Records for this task.
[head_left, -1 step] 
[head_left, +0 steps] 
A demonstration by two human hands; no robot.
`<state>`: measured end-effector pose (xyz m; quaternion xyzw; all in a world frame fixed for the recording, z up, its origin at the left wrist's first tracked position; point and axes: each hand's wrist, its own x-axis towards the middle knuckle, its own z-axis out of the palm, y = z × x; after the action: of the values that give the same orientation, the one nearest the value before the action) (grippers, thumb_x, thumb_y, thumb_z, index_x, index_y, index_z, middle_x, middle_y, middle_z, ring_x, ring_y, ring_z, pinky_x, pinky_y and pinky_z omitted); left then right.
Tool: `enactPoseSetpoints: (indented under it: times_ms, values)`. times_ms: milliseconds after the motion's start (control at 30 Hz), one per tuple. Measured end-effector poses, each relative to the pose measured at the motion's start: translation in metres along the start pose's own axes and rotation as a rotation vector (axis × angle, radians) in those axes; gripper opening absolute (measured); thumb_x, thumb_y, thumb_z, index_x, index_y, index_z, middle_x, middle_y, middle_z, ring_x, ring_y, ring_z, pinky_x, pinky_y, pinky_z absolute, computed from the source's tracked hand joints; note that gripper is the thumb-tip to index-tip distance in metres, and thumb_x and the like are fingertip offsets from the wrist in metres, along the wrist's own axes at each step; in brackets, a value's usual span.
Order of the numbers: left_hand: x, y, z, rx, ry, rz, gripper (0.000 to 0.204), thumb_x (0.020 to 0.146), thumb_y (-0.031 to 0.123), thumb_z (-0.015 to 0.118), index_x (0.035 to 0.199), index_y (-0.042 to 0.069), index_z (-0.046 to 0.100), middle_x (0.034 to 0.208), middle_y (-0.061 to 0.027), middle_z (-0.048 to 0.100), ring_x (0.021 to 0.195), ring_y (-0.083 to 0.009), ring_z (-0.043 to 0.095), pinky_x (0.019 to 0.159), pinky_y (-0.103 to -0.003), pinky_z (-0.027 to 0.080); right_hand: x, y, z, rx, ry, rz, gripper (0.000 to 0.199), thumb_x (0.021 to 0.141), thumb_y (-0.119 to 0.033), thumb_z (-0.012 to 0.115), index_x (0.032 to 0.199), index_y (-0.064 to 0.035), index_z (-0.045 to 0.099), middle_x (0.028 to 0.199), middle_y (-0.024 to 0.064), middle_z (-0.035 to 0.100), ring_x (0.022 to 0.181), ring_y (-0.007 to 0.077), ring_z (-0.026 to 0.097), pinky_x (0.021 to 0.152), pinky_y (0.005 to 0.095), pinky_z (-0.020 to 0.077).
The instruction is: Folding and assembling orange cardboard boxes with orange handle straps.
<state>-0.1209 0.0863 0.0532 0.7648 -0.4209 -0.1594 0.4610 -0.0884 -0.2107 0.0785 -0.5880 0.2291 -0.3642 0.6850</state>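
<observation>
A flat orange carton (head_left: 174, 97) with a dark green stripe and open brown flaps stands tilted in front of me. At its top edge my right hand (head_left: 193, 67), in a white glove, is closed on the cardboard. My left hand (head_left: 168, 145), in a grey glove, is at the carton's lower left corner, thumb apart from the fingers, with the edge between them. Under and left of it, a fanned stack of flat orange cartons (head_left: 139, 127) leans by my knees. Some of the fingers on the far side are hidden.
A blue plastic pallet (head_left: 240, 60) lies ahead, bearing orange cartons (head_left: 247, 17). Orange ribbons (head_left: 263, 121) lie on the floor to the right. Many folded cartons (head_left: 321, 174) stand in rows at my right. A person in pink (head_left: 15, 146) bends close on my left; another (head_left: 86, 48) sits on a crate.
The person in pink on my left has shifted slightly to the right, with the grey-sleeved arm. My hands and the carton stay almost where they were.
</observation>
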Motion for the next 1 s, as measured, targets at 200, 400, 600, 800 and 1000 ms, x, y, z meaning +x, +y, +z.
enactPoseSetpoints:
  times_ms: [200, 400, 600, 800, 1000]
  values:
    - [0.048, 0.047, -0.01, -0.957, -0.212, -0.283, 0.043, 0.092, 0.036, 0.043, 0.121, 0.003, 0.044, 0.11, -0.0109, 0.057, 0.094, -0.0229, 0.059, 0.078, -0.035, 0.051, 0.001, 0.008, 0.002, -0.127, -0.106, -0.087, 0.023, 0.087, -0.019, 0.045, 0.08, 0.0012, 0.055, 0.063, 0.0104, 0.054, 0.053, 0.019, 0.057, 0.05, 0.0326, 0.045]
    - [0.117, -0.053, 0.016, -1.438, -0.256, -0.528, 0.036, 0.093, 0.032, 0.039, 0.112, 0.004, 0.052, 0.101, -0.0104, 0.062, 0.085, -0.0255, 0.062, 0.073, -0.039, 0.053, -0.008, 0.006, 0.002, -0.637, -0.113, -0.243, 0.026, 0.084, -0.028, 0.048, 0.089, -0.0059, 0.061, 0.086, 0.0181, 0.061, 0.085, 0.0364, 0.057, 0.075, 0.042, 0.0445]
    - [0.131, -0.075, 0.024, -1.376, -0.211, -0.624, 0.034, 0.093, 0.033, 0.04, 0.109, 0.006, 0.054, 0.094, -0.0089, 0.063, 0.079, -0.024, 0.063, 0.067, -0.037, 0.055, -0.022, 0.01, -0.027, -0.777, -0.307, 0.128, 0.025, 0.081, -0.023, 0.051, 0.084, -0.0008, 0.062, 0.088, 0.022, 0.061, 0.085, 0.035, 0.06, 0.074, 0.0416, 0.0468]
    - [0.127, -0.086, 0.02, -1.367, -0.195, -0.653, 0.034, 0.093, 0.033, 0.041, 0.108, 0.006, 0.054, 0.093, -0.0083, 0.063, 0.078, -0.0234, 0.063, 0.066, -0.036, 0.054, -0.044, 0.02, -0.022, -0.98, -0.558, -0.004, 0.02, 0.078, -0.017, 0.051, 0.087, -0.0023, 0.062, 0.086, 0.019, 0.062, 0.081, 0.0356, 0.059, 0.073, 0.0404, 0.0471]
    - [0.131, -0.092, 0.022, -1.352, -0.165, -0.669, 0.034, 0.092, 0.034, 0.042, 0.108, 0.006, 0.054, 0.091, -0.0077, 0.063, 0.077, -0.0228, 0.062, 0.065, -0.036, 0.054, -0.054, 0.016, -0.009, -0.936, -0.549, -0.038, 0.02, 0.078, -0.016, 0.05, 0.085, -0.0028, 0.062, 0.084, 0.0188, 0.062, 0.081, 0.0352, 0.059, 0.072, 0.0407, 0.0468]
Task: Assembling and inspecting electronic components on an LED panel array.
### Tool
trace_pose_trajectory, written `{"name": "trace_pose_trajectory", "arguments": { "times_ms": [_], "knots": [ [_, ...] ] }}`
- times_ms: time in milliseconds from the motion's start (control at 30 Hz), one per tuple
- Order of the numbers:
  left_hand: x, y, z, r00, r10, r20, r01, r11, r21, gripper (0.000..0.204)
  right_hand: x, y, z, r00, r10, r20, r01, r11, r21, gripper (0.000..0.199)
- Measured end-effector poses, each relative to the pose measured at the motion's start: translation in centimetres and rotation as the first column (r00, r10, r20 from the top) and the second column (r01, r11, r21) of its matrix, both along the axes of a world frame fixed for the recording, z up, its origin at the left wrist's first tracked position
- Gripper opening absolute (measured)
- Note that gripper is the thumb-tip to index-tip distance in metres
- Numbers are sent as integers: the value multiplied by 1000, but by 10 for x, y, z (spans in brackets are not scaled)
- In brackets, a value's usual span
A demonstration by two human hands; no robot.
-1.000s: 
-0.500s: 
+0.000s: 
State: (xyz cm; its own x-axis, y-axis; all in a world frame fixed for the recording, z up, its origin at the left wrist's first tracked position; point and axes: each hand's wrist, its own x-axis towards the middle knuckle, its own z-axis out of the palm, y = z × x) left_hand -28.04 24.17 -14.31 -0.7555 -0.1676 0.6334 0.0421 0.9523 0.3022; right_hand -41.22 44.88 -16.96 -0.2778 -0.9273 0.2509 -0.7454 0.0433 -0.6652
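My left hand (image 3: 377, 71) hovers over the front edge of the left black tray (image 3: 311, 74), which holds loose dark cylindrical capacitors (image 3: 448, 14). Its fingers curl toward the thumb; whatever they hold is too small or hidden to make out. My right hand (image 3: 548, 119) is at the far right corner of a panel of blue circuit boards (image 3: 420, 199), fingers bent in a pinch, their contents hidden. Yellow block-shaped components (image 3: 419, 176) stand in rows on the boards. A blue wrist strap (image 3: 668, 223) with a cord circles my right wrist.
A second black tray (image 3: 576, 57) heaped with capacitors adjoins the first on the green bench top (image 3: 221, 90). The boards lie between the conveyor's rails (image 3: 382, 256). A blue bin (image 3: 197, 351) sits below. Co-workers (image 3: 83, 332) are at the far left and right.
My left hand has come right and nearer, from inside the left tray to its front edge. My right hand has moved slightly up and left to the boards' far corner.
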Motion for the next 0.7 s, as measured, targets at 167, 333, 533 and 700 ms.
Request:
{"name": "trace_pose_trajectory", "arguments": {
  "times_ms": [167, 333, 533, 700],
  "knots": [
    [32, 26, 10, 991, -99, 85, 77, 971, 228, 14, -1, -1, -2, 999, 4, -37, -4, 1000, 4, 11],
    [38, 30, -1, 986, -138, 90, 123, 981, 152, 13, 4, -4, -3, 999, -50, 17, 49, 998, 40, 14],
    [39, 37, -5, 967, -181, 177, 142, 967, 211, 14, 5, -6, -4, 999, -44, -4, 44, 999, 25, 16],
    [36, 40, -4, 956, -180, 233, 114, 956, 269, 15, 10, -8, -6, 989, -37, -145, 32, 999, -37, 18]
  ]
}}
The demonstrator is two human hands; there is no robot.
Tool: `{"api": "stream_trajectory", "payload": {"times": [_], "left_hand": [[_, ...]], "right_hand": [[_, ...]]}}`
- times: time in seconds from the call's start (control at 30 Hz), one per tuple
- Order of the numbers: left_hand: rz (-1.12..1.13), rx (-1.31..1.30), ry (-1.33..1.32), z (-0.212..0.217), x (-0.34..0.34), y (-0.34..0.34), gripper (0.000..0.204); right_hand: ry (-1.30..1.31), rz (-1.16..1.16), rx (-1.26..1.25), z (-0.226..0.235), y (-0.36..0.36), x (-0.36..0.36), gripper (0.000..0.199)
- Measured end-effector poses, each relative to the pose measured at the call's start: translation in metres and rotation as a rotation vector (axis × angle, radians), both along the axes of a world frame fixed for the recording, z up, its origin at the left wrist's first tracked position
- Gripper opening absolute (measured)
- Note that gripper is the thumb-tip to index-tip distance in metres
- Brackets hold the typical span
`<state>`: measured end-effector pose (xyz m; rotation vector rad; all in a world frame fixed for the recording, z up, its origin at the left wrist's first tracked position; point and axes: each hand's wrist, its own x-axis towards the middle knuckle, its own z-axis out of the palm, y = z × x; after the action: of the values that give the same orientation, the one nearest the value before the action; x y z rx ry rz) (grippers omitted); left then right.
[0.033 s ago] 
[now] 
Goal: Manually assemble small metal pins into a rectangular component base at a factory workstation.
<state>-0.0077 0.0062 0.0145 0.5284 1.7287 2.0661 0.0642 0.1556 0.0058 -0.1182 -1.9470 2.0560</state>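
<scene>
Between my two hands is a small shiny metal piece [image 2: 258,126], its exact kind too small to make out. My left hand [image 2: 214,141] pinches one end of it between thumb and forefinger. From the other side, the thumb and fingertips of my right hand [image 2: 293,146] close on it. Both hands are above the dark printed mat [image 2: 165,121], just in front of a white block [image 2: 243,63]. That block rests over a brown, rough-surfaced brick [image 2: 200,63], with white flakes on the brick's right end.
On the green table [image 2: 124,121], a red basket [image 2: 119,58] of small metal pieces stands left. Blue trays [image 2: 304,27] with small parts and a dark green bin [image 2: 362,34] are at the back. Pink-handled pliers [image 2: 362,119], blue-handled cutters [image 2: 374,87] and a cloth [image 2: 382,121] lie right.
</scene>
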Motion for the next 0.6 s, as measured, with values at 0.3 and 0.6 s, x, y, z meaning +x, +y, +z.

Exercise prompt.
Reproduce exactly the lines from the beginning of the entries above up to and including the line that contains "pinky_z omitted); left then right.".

Answer box.
[head_left, -1 step] 
[head_left, +0 steps] 
A demonstration by two human hands; no robot.
`<state>`: measured end-effector pose (xyz m; quaternion xyzw; all in a world frame fixed for the recording, z up, its origin at the left wrist's first tracked position; point and axes: each hand's wrist, its own x-axis towards the middle knuckle, its own z-axis out of the palm, y = z × x; after the action: of the values that give the same orientation, the one nearest the value before the action) (grippers, thumb_x, thumb_y, thumb_z, index_x, index_y, index_z, middle_x, middle_y, middle_z, ring_x, ring_y, ring_z, pinky_x, pinky_y and pinky_z omitted); left then right.

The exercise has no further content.